Hay, sin un sólo cadáver, en los cinco primeros minutos de Winchester 73 (de Anthony Mann) y Río rojo (Howard Hawks) muchísima más violencia -trágica y humorística, respectivamente-. Toda la sangre que Oliver Stone acumula en su película es una pelea de patio de guardería comparada con la sacudida de violencia con que Shakespeare carga los veinte minutos del cuarto acto de Tito Andrónico.

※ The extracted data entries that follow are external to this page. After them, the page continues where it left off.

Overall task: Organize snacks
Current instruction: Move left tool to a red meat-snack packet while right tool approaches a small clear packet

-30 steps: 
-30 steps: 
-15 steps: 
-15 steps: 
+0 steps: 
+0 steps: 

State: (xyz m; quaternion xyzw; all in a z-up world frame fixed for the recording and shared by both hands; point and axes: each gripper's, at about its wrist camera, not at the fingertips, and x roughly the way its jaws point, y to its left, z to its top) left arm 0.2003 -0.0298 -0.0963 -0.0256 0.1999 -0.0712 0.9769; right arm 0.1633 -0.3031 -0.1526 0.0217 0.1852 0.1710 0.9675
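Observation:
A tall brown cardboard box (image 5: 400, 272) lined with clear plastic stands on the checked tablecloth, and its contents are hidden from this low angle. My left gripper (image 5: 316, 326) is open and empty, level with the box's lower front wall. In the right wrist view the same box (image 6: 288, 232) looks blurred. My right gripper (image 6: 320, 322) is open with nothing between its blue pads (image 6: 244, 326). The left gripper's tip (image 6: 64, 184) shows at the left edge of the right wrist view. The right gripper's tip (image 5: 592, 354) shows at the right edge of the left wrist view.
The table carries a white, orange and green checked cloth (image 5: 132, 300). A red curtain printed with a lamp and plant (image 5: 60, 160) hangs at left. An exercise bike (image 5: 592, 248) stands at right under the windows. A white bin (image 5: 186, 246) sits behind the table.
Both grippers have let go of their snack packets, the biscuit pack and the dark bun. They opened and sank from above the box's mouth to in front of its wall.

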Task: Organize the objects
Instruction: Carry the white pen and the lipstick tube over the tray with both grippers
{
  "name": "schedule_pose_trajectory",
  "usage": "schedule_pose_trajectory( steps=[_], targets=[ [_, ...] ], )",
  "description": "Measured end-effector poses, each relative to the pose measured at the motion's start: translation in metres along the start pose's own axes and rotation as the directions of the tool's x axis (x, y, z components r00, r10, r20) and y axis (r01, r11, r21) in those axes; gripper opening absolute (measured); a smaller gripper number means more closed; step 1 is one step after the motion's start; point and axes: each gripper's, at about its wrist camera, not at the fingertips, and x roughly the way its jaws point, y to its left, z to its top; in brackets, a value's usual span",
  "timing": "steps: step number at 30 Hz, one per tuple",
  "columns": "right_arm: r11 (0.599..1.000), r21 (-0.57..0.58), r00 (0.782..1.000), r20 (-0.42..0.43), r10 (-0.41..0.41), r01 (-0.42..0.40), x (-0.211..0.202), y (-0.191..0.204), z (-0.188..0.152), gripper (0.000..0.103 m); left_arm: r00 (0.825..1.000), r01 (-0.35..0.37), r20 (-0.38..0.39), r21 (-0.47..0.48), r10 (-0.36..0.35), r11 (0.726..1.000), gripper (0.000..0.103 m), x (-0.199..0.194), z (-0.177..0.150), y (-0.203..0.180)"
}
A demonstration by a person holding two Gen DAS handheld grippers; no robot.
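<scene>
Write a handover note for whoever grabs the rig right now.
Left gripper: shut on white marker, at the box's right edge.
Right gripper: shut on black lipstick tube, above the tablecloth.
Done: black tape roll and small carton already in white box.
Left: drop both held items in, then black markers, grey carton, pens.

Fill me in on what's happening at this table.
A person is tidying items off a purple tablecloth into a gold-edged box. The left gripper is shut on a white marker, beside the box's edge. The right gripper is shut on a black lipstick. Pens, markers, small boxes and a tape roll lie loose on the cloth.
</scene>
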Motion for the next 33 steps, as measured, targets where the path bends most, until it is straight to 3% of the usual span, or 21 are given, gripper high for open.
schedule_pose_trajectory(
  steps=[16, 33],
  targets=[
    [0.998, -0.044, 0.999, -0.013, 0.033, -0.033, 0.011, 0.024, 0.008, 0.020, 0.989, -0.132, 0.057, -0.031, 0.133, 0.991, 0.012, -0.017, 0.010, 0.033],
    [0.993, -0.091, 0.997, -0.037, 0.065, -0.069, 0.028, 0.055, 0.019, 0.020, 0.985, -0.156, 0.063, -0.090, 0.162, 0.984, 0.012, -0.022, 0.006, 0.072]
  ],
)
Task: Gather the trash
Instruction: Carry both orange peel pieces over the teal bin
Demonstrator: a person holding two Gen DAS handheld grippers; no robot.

No estamos ante la energía creadora de una obra artística sobre la violencia, sino ante la fofa blandura de una simulación o un juego de violencia de barra de pub de moda ñoña, en el que la acumulación de tiros a bocajarro -dos mil litros de salsa de tomate hicieron falta en su rodaje teñido de falso rojo- suplanta el conocimiento de la lógica, o la ilógica, de la representación del crimen en cuanto inquietud, en cuanto zarpazo de inteligencia negra y, por tanto, en cuanto fuente de libertad y de fascinación.